### Assignment
From the line containing "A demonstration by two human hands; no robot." to the last line of the data, both included, transcribe each line exactly, leaving out pictures and adding nothing.

——————————

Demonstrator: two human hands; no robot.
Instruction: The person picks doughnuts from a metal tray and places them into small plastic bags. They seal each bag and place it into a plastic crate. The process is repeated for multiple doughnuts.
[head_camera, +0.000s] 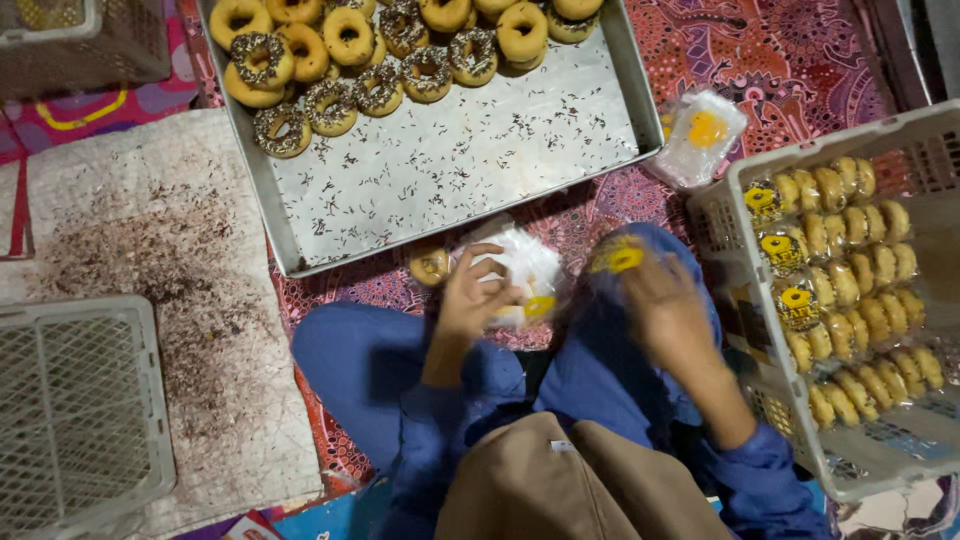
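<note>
My left hand (470, 295) grips a stack of clear plastic bags (525, 262) with a yellow mark, just below the metal tray. A plain doughnut (430, 265) lies on the mat beside that hand. My right hand (665, 305) is blurred and holds a clear bag with a yellow label (625, 258) over my blue-clad knee. The large metal tray (480, 150) holds several doughnuts (350, 60) along its far side, some with chocolate sprinkles; loose sprinkles dot its bare surface.
A white plastic basket (745, 190) at right holds rows of bagged doughnuts (850, 270). One loose bag (700, 135) lies between tray and basket. An upturned white crate (80, 400) sits at lower left on a crumb-strewn white sheet (170, 250). A patterned mat (780, 60) lies underneath.
</note>
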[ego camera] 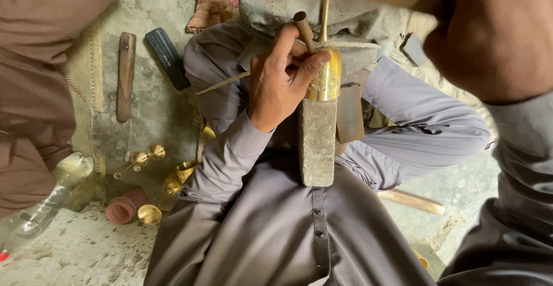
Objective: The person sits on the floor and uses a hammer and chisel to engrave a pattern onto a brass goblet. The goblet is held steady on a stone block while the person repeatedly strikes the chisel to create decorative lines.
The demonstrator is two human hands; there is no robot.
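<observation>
Left hand gripping a punch, brass piece touching its fingertips, right hand clenched, raised.

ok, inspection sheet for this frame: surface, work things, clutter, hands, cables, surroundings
Surface: rough concrete floor, dusty.
Work things: engraved brass piece lies on a grey block in the lap; punch set against it.
Clutter: brass goblets, plastic bottle, wooden stick, black case.
Hands: left hand grips the punch; right hand raised, blurred, contents unclear.
Cables: nothing seen.
Surroundings: another person's brown clothing at the left.
</observation>
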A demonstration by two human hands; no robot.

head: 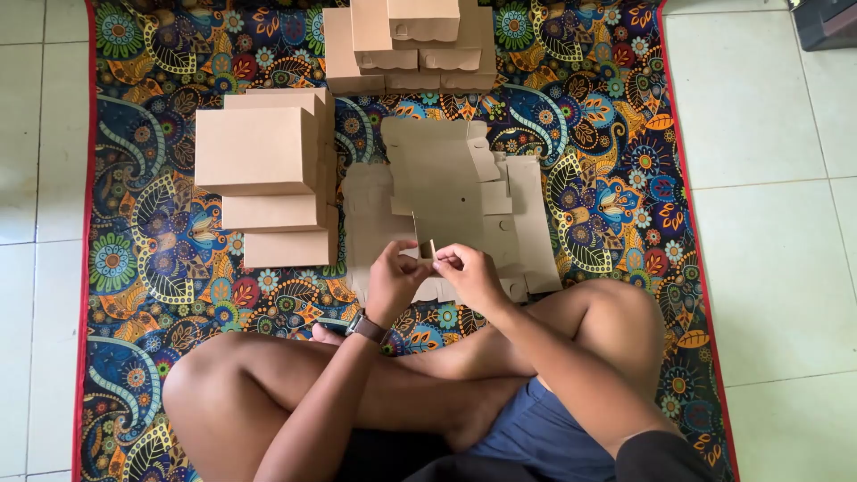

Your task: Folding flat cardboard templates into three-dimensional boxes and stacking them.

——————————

### Result of this task
A demonstration by two human hands; no robot.

head: 

Your task: Folding flat cardboard templates into three-dimensional boxes and stacking them.

The response is now finished.